Teaching Each Other
Nehinuw Concepts and Indigenous Pedagogies
In recent decades, educators have been seeking ways to improve outcomes for Indigenous students. Yet most Indigenous education at the K-12 level still takes place within a theoretical framework based in Eurocentric thought.
In Teaching Each Other, Linda Goulet and Keith Goulet provide an alternative framework for teachers working with Indigenous students – one that moves beyond acknowledging Indigenous culture to one that actually strengthens Indigenous identity. Drawing on Nehinuw (Cree) concepts such as kiskinaumatowin, or “teaching each other,” Goulet and Goulet provide a new approach to teaching Indigenous students.
Just as beaders learn how to improve their own designs and techniques from watching others beaders work, kiskinaumatowin, when applied in the classroom, transforms the normally hierarchical teacher-student relationship by making students and teachers equitable partners in education. Enriched with the success stories of educators who use Nehinuw concepts in Saskatchewan, Canada, this book demonstrates how this framework works in practice. The result is an alternative teaching model that can be used by teachers anywhere who want to engage with students whose culture may be different from the mainstream.

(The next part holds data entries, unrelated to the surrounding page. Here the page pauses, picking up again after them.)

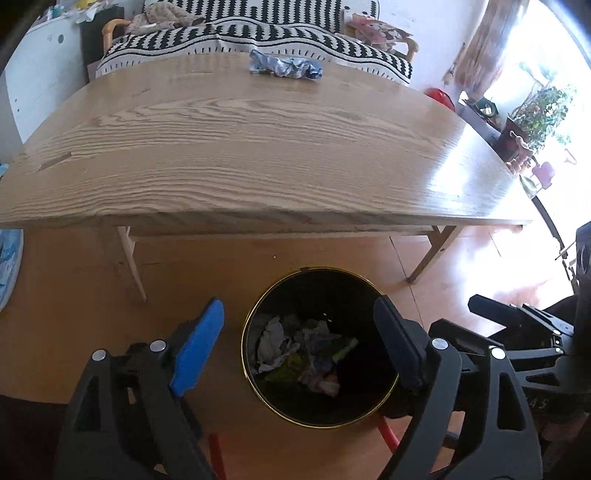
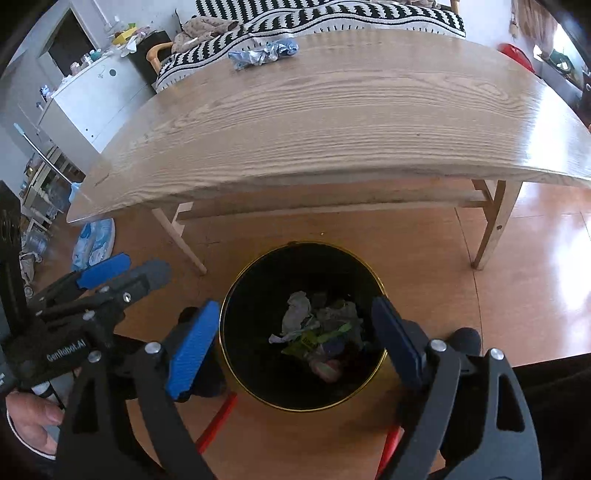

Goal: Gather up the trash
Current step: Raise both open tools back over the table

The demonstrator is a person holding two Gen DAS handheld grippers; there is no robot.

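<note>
A black trash bin with a gold rim (image 1: 255,314) (image 2: 227,299) stands on the floor in front of the wooden table (image 1: 240,147) (image 2: 332,122). Crumpled paper and wrappers (image 1: 303,347) (image 2: 317,332) lie inside it. A crumpled blue-and-silver wrapper (image 1: 285,67) (image 2: 263,54) lies at the table's far edge. My left gripper (image 1: 299,347) is open and empty above the bin. My right gripper (image 2: 295,339) is open and empty above the bin; it also shows in the left wrist view (image 1: 517,317). The left gripper shows at the left of the right wrist view (image 2: 125,269).
A sofa with a black-and-white striped cover (image 1: 258,33) (image 2: 314,18) stands behind the table. A white cabinet (image 2: 96,99) is at the left. A blue-white pack (image 2: 94,240) lies on the floor. Potted plants (image 1: 535,114) stand at the right by a bright window.
</note>
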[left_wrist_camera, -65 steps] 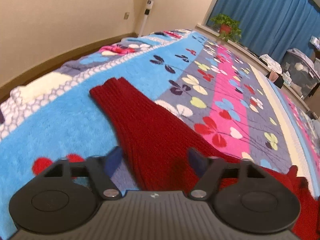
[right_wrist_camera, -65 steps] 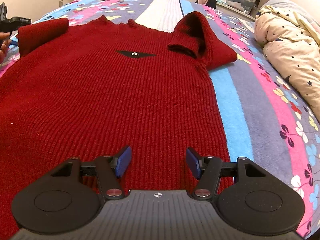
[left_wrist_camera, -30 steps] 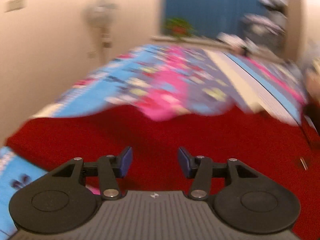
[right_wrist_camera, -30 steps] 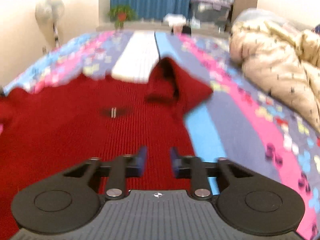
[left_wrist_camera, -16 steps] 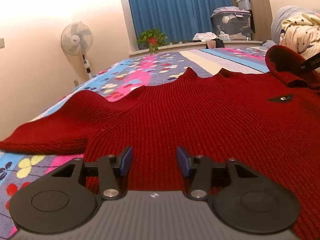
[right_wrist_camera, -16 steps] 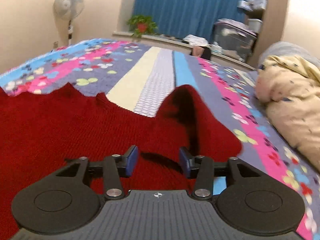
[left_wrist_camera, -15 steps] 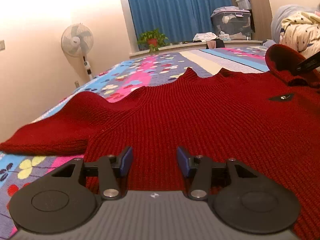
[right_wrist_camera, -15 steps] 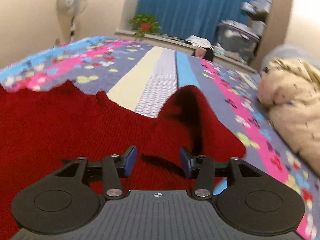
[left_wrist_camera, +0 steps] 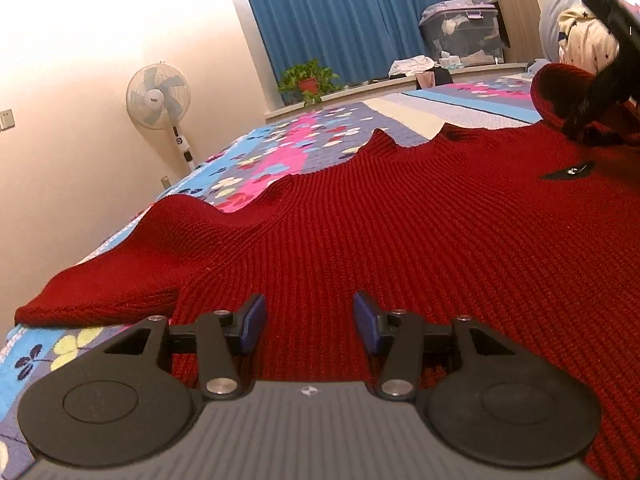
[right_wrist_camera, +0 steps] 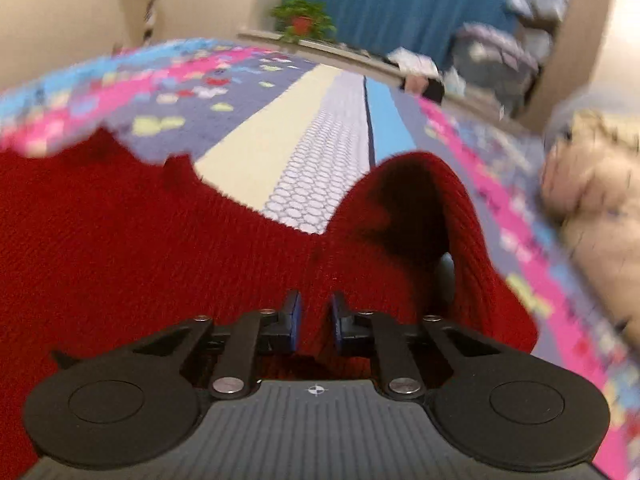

This book will be of interest to students and scholars of teacher education and to practising teachers and educators of K-12, particularly educators who work with Indigenous students
Awards
- 2015, Shortlisted - University of Saskatchewan President’s Office Non-Fiction Award, Saskatchewan Book Awards
This book offers a multidimensional journey into Indigenous pedagogy, a journey that moves beyond decolonization and has wide-ranging implications for the field of education. It is powerful, authentic, and original.
An excellent resource for teachers and teacher educators who seek to challenge their students and themselves to work in new ways in the school system. The careful analysis of Cree words and related Nehinuw principles is a powerful and important contribution to the literature on teachers of Indigenous students.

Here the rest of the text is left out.